What is required. Leave out the pictures and retype, exactly, the lines below from the line with "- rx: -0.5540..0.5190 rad" up to and including the line with "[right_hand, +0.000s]", nothing more.

Given information.

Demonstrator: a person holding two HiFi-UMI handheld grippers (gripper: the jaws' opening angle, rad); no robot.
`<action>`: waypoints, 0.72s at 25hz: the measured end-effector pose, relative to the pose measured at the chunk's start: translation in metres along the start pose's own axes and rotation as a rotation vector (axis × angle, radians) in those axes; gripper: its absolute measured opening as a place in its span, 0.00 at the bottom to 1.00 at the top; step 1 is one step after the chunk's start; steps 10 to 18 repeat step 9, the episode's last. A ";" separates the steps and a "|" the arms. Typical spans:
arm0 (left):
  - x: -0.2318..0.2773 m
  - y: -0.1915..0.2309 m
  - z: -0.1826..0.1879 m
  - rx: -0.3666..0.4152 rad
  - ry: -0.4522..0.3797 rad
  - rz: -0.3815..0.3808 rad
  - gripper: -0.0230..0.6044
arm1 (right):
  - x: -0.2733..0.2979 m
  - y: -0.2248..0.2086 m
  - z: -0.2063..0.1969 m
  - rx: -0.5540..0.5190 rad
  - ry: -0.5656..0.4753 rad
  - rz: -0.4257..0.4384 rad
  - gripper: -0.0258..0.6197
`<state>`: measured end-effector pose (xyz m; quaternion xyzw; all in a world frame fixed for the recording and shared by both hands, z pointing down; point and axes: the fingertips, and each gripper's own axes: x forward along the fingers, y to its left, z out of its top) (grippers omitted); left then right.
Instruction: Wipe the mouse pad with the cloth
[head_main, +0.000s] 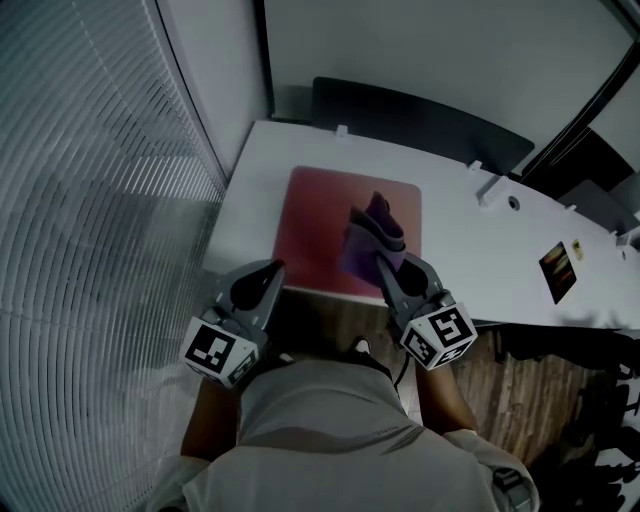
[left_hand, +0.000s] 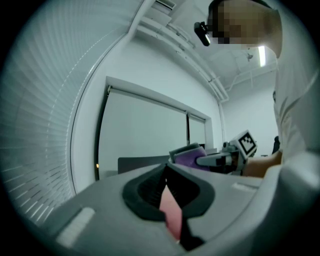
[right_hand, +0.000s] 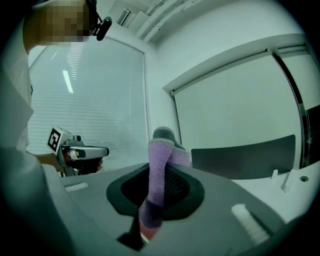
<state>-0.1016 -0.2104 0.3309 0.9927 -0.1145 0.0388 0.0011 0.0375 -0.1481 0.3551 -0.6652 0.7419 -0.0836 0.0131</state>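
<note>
Plainly the purple fleecy cloth (head_main: 372, 235) is a soft, light thing: it is bunched into a standing fold over the right half of the red rectangular mouse pad (head_main: 310, 220), and it will likely crumple and drag under pressure instead of sliding flat. The right gripper (head_main: 385, 262) has it; in the right gripper view the jaws are closed on a lower fold of the cloth (right_hand: 157, 170), with the rest rising above them in a loose plume. A hold low down and across several layers, as here, looks the better one (a single edge would probably slip free or let the cloth trail).

The mouse pad is thin and flexible, judging by its flat lie, and may creep across the smooth white desk (head_main: 470, 250) when rubbed. The left gripper (head_main: 272, 270) sits at the pad's near left corner, at the desk's front edge. In the left gripper view its jaws stand almost together with red pad material (left_hand: 172, 215) filling the slit between them, so it appears to be pinching that corner to keep the pad steady.

Beyond the desk a dark chair back (head_main: 420, 115) stands against the wall, and a pale slatted blind (head_main: 90, 200) fills the left side.
</note>
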 end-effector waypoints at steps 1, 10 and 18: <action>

Reply.
  - rx: -0.5540..0.5190 rad
  - ry: -0.5656..0.4753 rad
  - rz: -0.4257..0.4384 rad
  - gripper: -0.0258..0.6197
`<state>`: measured end-effector pose (xyz m; quaternion xyzw; all in a world frame fixed for the recording and shared by both hands, z pointing down; point and axes: the fingertips, and each gripper's own axes: x forward along the fingers, y to its left, z out of its top) (grippers omitted); left then right.
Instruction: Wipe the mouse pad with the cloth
[head_main, +0.000s] 
[left_hand, +0.000s] 
[right_hand, +0.000s] 

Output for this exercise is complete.